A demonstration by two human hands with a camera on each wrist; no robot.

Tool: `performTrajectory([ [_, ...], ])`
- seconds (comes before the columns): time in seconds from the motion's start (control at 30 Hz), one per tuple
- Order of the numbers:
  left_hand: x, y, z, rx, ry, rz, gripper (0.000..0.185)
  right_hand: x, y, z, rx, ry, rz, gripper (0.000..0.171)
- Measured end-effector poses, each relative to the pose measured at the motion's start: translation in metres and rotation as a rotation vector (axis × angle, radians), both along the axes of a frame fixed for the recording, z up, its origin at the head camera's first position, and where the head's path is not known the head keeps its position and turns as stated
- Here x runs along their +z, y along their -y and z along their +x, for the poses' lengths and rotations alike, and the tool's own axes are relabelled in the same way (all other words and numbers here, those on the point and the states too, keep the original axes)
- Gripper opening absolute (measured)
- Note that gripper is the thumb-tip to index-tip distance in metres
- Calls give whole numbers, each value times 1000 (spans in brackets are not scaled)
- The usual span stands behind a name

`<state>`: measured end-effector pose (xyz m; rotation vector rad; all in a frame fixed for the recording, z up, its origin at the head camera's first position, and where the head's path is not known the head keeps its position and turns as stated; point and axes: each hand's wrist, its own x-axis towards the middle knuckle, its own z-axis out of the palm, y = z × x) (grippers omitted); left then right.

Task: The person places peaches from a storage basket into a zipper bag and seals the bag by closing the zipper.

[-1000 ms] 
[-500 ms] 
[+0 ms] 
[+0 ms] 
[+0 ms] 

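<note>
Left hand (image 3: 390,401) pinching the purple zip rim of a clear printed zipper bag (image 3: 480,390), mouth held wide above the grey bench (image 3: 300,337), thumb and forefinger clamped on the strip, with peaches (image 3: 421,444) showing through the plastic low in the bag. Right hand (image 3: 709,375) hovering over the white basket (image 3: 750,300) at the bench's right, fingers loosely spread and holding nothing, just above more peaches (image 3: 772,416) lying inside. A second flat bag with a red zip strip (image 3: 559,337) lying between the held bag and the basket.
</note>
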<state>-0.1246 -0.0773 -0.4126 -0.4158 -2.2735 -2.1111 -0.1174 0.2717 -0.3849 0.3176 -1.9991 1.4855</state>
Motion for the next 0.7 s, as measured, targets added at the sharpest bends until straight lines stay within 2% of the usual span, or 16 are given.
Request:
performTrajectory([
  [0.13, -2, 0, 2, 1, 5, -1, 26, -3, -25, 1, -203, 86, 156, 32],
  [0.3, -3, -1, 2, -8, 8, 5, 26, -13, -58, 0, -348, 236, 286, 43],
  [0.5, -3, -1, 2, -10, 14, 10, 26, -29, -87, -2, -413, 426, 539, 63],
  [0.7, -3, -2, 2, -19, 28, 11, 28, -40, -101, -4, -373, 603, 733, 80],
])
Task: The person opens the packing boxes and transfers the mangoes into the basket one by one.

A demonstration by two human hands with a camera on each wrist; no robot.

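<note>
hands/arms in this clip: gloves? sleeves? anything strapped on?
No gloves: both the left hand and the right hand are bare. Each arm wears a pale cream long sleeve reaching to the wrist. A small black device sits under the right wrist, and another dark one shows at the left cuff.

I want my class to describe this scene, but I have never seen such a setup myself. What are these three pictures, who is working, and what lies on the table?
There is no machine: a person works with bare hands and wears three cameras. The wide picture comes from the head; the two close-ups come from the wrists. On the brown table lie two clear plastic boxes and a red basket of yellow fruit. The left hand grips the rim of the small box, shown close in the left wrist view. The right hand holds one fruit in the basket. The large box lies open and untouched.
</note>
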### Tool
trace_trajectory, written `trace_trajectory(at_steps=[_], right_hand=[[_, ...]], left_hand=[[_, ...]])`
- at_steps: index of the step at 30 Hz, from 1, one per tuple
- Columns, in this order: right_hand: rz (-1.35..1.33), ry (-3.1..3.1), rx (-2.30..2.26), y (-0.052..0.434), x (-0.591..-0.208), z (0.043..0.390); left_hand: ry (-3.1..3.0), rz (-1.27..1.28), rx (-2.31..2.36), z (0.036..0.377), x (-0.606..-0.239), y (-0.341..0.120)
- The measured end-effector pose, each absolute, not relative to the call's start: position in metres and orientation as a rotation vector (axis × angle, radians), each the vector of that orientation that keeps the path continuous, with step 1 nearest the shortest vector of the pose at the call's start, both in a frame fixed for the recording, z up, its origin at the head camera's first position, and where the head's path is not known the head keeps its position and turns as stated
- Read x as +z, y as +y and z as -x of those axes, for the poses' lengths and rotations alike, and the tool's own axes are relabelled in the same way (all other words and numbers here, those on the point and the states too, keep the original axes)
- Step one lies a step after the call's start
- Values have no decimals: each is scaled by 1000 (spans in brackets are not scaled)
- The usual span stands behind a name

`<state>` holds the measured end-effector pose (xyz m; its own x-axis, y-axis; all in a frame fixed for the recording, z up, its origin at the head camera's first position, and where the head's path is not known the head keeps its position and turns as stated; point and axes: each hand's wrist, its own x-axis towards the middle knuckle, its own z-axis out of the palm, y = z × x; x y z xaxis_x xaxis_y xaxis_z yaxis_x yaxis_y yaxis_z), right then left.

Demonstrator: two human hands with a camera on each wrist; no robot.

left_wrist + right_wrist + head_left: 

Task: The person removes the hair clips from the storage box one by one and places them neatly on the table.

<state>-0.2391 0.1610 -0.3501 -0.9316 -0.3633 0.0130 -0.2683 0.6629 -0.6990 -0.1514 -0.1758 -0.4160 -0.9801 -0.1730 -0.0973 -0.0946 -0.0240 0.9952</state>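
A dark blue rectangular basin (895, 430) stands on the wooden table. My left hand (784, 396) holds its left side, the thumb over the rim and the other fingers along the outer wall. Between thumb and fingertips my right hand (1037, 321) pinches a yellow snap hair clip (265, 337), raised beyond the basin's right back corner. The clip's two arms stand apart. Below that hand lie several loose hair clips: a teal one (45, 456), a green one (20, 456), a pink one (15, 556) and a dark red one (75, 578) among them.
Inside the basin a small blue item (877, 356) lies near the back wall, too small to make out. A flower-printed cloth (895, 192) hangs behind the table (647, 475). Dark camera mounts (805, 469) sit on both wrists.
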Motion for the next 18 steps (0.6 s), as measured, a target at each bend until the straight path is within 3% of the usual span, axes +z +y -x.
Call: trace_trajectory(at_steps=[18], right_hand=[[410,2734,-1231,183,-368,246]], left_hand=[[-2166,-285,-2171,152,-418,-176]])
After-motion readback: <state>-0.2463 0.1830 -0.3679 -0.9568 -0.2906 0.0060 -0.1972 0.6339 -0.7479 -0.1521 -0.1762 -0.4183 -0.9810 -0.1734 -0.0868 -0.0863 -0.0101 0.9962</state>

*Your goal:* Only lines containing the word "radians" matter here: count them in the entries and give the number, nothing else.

*Task answer:* 2